NASA’s Perseverance Mars rover used one of its navigation cameras to take this image of flat terrain to be considered for a Mars Sample Return lander that would serve as part of the campaign to bring samples of Mars rock and sediment to Earth for intensive study.
NASA’s Perseverance Mars rover used one of its navigation cameras to take this image of flat terrain to be considered for a Mars Sample Return lander that would serve as part of the campaign to bring samples of Mars rock and sediment to Earth for intensive study. (Image credit: NASA/JPL-Caltech)

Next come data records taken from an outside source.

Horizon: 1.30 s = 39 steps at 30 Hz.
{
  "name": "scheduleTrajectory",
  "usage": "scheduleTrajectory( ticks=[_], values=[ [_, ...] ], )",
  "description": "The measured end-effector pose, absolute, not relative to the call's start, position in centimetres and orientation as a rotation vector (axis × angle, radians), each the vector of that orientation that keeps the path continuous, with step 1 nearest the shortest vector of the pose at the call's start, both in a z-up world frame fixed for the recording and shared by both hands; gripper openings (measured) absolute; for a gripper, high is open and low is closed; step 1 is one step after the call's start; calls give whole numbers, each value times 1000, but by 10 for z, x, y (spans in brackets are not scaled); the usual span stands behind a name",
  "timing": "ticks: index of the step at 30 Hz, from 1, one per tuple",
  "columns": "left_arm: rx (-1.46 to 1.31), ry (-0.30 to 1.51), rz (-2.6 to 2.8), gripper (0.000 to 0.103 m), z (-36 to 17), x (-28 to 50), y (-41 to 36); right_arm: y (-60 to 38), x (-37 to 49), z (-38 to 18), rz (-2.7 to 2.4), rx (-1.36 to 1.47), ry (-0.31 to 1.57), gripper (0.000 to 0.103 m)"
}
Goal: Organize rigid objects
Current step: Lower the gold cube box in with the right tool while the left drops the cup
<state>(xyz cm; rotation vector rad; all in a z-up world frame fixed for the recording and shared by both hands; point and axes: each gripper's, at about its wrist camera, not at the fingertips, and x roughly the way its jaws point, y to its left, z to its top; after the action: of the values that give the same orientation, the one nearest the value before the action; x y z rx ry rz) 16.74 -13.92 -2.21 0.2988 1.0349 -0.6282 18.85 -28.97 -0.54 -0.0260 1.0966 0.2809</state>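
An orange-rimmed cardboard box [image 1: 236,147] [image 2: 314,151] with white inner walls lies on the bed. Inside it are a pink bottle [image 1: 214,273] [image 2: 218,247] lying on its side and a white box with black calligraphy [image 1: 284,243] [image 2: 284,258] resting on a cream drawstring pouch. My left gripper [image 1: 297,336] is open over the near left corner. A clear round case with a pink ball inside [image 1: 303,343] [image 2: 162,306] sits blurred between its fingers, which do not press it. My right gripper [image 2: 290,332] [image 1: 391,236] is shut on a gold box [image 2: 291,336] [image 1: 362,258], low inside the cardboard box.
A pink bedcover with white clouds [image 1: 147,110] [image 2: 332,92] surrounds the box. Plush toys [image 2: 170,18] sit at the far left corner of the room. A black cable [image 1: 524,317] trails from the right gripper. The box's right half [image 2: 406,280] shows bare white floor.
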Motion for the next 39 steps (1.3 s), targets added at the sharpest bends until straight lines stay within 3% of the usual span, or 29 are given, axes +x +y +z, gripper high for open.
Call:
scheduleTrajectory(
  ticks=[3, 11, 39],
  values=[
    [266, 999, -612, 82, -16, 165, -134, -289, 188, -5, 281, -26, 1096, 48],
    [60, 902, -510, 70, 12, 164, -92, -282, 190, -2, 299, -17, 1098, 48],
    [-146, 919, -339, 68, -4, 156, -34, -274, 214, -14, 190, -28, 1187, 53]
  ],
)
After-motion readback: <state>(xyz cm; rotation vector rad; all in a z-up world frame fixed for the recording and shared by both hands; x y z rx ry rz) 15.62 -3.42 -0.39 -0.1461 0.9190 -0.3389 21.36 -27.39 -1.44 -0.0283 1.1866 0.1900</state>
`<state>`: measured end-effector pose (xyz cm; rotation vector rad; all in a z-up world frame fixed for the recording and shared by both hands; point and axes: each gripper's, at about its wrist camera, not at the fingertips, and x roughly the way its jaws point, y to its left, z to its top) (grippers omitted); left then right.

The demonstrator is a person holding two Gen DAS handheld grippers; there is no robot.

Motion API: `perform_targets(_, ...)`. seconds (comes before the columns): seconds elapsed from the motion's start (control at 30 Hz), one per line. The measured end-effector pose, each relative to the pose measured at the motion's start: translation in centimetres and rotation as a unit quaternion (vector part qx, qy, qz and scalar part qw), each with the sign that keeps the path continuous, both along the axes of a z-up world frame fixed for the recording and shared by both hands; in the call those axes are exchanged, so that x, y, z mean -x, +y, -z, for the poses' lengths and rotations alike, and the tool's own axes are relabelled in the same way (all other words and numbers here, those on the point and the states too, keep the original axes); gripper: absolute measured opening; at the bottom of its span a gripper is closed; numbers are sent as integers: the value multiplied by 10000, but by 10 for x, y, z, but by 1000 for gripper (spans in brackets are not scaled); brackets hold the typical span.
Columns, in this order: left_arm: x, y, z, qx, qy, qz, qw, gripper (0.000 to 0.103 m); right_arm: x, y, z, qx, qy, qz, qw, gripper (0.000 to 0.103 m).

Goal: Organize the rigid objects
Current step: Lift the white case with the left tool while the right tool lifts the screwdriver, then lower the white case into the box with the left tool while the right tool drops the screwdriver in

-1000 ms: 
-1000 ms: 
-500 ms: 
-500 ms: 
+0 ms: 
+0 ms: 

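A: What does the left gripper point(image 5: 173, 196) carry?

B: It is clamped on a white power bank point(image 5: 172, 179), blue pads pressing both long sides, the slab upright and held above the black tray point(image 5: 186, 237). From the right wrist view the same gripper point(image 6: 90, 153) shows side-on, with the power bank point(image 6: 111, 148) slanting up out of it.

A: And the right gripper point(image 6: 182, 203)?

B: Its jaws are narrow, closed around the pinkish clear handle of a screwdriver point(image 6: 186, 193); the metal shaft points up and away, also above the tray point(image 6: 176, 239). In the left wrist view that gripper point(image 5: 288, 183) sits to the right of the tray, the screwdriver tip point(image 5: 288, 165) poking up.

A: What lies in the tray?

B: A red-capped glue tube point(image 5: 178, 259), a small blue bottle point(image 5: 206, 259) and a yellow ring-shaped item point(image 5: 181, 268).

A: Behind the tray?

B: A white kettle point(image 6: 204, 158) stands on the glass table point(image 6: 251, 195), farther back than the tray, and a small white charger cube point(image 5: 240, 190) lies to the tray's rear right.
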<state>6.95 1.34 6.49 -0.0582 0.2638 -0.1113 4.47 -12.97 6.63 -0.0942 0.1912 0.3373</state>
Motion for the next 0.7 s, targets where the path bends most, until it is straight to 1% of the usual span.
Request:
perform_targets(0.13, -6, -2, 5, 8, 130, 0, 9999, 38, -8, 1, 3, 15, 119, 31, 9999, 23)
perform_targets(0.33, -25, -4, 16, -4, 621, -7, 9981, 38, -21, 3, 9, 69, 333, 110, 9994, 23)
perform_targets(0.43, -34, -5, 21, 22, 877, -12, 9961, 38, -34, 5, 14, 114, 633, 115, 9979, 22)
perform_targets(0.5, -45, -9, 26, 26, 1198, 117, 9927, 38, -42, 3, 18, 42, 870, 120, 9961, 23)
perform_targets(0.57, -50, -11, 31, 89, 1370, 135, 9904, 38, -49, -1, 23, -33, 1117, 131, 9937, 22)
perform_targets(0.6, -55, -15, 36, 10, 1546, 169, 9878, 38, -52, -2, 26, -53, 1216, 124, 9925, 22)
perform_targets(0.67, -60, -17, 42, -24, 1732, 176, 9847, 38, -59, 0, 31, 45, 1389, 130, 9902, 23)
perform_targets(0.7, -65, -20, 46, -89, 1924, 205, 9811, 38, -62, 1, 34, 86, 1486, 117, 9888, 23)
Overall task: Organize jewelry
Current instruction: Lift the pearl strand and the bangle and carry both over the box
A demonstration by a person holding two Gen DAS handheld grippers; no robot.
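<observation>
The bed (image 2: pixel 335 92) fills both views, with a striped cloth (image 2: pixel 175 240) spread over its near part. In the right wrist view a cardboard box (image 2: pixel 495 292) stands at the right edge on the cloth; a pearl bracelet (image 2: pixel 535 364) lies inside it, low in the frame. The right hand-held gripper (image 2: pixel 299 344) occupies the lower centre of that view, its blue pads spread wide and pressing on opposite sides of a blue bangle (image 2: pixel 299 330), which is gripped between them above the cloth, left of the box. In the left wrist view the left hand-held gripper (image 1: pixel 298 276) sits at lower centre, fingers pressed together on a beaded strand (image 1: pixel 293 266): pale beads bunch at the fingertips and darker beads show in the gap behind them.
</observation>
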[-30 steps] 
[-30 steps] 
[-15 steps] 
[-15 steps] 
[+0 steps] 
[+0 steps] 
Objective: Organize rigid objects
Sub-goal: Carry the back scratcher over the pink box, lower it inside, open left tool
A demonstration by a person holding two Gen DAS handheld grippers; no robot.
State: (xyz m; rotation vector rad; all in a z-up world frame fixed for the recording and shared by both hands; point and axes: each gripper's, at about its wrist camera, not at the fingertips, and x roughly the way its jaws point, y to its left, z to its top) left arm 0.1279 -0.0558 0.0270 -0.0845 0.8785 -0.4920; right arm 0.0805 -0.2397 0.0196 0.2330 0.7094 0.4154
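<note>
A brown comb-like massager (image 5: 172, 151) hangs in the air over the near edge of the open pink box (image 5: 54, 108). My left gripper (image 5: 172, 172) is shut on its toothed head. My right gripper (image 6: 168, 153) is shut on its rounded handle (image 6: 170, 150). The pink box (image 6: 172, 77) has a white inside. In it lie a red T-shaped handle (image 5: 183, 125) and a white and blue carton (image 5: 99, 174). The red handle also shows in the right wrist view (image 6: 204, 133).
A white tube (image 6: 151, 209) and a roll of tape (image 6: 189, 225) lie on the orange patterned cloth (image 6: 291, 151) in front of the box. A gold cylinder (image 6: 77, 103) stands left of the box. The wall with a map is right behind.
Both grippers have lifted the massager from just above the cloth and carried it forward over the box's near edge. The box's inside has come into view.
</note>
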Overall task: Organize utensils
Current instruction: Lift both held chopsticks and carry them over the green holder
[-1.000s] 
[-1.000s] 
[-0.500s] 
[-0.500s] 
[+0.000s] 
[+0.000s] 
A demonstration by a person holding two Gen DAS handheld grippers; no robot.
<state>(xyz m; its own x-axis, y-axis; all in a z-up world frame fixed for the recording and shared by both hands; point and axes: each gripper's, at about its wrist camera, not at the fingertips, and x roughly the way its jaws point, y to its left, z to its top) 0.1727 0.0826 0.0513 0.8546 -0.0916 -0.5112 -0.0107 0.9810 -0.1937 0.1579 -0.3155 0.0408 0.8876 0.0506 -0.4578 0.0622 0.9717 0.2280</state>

NASA's Perseverance Mars rover is scouting for landing sites that could one day be used by spacecraft that will fly the rover's many Martian rock samples back to Earth. 

Perseverance has been exploring Mars' Jezero Crater since it landed in February 2021, collecting numerous samples of Martian rock and other sediments in a search for signs of ancient life on the Red Planet. If scientists here on Earth want to study those samples, they'll obviously need a way to get them back home. That's where the proposed Mars Sample Return (MSR) campaign comes in.

Mars Sample Return would see two lander missions sent to the Martian surface that would together collect Perseverance's samples and launch them to a Red Planet orbiter, which would then haul them to Earth. It's an extremely complicated endeavor planned in conjunction with the European Space Agency that has been eyed for a 2028 launch, which would put the return samples back on Earth in 2033 if all goes well. Before any of that can happen, however, the Mars Sample Return craft would need a suitable location to land.

Related: How NASA will launch Mars samples off the Red Planet

In a press release published Monday (July 11) by NASA's Jet Propulsion Laboratory (JPL) in Southern California, JPL's Richard Cook said the rover is looking for a "dull landing place" that offers no surprises for any future missions. "The flatter and more uninspiring the vista, the better we like it, because while there are a lot of things that need to be done when we arrive to pick up the samples, sightseeing is not one of them,” Cook said in the press release.

The future Mars Sample Return (MSR) missions would need a patch of land with a 200-foot (60 meters) radius that is nearly perfectly flat and devoid of rocks larger than 7.5 inches (19 centimeters) in diameter. The MSR team already has a location in mind, one they're calling the "landing strip" because of how flat it appears. To get a more up-close picture of the landing strip, the MSR team used Perseverance's navigation cameras to gather detailed imagery of the location. 

"We had been eyeing these locations since before Perseverance’s landing, but imagery from orbit can only tell you so much," said Al Chen, a Mars Sample Return engineer at JPL, in NASA's press release. "Now we have some up-close-and-personal shots of the landing strip that indicate we were right on the money. The landing strip will more than likely make our shortlist of potential landing and caching sites for MSR."

The planned MSR mission will see three different vehicles sent down to the Martian surface: a European Space Agency-built "fetch rover," the Sample Retrieval Lander (SRL) and the Mars Ascent Vehicle (MAV). The fetch rover will first collect Perseverance's samples and then deliver them to the Sample Return Lander, a miniaturized launchpad with a robotic arm. The SRL will then use the arm to move Perseverance's collected samples from the fetch rover into the MAV, a 10-foot-tall (3 m) rocket. Finally, the MAV will be launched into orbit, where it will be collected by an ESA orbiter and returned to Earth.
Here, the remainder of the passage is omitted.